In her autobiography, The Very Merry Moira (1969), she told of how she had been wooed at a party by a man of military bearing, calling himself George Armstrong.
“We had a wonderful evening dancing,” she recalled. “Then he took me home, kissed me on both cheeks and said goodbye.”
That was indeed lucky. In a few weeks, she would learn that her dashing suitor had been Neville Heath, who had murdered twice in 10 days. She later wondered if her blonde hair had saved her. Both his victims had been brunette. By then Miss Lister was a star, compared to America’s Lucille Ball.
She was born in Cape Town, South Africa, and educated at a convent in Johannesburg. With encouragement from her mother, she studied stagecraft, gaining juvenile parts.

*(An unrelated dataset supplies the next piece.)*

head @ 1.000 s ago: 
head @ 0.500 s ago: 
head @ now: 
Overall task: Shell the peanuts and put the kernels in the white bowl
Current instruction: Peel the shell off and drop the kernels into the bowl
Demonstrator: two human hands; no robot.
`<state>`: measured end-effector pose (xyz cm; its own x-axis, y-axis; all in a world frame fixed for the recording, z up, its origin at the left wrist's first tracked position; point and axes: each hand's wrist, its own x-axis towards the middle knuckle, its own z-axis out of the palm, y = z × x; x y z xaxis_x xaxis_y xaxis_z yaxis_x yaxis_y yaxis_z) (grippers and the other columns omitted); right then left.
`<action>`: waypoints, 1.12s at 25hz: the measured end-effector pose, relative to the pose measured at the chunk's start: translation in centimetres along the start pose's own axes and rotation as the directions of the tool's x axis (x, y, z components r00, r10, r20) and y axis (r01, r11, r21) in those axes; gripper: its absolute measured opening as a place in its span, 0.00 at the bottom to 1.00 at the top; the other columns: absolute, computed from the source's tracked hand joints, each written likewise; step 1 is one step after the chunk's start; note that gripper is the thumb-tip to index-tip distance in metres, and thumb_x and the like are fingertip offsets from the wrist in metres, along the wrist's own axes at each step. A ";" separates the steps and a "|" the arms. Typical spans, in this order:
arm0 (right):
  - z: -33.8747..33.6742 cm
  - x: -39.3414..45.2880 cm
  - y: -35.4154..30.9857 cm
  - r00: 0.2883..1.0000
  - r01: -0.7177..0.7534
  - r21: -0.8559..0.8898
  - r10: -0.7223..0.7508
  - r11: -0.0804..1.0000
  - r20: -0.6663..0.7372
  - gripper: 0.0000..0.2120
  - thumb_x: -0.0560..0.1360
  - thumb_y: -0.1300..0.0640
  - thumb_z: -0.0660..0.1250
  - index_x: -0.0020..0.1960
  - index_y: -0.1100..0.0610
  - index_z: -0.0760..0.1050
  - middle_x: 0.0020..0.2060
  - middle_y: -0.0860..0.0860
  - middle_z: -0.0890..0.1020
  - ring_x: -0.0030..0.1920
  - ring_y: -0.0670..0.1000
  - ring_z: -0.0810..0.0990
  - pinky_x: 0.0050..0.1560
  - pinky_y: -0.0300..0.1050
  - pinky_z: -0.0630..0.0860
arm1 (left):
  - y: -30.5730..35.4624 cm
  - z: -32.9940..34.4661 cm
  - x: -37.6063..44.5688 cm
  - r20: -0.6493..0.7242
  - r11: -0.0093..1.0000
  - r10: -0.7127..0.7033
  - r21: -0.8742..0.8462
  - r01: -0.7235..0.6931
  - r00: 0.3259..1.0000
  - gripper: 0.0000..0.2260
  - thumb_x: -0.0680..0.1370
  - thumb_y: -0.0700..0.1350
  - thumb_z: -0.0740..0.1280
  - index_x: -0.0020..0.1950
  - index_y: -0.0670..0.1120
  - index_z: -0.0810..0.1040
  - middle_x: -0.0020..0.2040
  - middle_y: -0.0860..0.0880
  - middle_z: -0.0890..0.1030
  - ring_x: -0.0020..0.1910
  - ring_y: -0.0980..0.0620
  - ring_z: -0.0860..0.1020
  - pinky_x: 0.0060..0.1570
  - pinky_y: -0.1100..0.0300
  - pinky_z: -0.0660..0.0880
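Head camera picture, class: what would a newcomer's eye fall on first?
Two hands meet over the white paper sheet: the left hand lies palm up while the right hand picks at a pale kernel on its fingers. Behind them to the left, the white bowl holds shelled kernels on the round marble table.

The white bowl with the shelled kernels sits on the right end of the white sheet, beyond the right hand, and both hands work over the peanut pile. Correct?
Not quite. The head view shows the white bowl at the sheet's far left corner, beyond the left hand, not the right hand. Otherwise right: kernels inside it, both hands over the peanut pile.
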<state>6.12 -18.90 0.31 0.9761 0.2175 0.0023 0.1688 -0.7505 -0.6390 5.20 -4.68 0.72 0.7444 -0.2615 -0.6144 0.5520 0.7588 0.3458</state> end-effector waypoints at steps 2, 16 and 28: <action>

Her blue-eyed beauty, natural talent and gift for comedy, led her to London in the 1940s. A spell at the Shakespeare Memorial Theatre in Stratford-upon-Avon increased her potential and her portrayals of Juliet, Desdemona and Olivia were praised. She played Joanna Lypiatt opposite Noel Coward in a 1947 production of his Present Laughter.
With further successes behind her, she was cast as Hancock’s girlfriend in the first, 16-episode series of his radio show.
Perhaps associated more with the stage, Miss Lister also enjoyed big-screen acclaim in films such as A Run For Your Money, The Cruel Sea, The Yellow Rolls-Royce and Stranger in the House. She married the French soldier, Vicomte d’Orthez, in 1951, and had two daughters.
To many, she will be remembered most for her own sparkling BBC TV series of the late ’60s, The Very Merry Widow. She also appeared on panel games.
Moira Lister, actress; born August 6, 1923, died October 27, 2007.